OLEH: Khoeri Abdul Muid
[PERTEMPURAN TIGA API & TAWANAN TAKHTA]
Dari puncak bukit, pemandangan itu bagaikan sebuah lukisan epik nan mengerikan. Istana Kediri, yang kemarin masih megah, kini menjadi pusaran kekacauan. Pasukan Mongol---disiplin, brutal, dan tak kenal ampun---menerjang seperti gelombang pasang yang tak henti. Mereka membentuk formasi-formasi tempur yang rumit, mengepung dan mencabik-cabik pertahanan Kediri yang kian limbung. Di bawah komando para bupati dan senapati yang setia, pasukan Kediri bertahan mati-matian, memperebutkan setiap jengkal tanah, setiap lorong, setiap menara. Mereka bertarung untuk tanah air mereka, sementara Mongol bertarung untuk kemuliaan dan penaklukan.
"Lihatlah, Tuanku," gumam Nambi, matanya menyapu medan pertempuran dengan analitis. "Mongol unggul di lapangan terbuka, tapi prajurit Kediri lebih mengenal setiap sudut istana mereka. Ini seperti melihat harimau melawan ular boa. Saling menjerat."
"Biarkan mereka saling menjerat," jawab Raden Wijaya, suaranya datar dan dingin. "Semakin lama mereka bertarung, semakin lemah keduanya. Kita hanya perlu menunggu ular dan harimau itu kehabisan tenaga."
Lembu Sora, yang tidak bisa diam melihat pertempuran, meremas gagang pedangnya. "Tapi tidak bisakah kita serang sekarang, Tuanku? Memukul mereka berdua sekaligus saat mereka lengah?"
"Tidak, Sora," tegas Raden Wijaya. "Itu akan menyatukan mereka kembali melawan kita, musuh bersama yang baru. Kita harus pastikan salah satu benar-benar tumbang lebih dulu.
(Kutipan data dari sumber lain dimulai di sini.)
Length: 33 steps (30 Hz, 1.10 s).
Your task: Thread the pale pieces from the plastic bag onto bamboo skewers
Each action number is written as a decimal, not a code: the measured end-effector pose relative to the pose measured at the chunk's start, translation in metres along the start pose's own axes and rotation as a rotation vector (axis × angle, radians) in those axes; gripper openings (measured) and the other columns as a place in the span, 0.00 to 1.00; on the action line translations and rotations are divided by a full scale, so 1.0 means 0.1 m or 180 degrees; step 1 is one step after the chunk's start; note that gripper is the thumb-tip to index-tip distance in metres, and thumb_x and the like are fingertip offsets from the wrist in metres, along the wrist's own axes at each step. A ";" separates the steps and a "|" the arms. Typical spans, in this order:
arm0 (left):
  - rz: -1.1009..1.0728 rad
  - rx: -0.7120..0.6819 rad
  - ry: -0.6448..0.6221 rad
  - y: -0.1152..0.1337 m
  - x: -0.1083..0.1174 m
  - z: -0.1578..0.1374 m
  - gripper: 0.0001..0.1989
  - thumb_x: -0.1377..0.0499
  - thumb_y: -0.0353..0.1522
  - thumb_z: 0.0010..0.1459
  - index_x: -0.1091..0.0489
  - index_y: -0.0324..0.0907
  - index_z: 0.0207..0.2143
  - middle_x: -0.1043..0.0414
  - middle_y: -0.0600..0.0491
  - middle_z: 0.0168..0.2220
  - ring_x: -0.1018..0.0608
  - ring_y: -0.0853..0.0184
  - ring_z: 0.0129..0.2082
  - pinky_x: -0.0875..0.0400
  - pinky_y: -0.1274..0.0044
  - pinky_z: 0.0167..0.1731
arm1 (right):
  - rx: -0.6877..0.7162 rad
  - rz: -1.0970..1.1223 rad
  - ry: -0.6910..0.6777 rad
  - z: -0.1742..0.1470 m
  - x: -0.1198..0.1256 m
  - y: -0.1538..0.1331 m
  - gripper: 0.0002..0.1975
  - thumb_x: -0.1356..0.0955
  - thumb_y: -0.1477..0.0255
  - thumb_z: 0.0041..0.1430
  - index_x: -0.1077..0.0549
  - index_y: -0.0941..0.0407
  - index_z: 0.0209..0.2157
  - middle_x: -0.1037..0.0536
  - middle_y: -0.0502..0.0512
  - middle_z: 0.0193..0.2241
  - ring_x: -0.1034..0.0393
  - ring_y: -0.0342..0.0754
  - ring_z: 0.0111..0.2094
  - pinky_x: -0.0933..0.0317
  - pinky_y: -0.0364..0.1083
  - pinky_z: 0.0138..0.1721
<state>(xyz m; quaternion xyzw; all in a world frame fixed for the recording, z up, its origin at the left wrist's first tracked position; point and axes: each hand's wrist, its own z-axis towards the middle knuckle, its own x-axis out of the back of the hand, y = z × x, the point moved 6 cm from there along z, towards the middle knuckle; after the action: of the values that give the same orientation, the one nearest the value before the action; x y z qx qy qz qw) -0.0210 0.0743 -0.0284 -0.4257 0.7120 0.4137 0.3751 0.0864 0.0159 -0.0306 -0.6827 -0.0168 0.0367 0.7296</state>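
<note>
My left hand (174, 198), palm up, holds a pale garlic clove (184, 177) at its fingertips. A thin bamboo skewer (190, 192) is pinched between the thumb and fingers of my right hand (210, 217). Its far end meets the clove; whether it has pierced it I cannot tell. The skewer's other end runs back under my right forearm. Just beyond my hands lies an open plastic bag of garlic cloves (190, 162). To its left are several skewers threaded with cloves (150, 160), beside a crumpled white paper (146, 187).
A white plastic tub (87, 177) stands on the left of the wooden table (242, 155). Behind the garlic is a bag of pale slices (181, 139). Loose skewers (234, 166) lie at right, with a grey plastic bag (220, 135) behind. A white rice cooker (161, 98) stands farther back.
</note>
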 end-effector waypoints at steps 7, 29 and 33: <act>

Dan yang tersisa, akan kita habisi dengan mudah."
Strateginya adalah kesabaran. Sebuah kesabaran yang kejam.
Hari berganti, pertempuran berlanjut tanpa jelas siapa yang unggul. Istana Kediri perlahan berubah menjadi puing berdarah. Namun, perlahan, disiplin dan taktik Mongol mulai unggul. Pasukan Kediri, meskipun berjuang dengan gagah berani, kewalahan oleh serangan tanpa henti dan persenjataan yang lebih unggul.
Titik baliknya terjadi ketika gerbang utama istana akhirnya jebol oleh batu-batu besar yang dilempar oleh mesin pengepung Mongol. Dengan teriakan kemenangan, Ike Mise memimpin serangan langsung ke dalam jantung istana.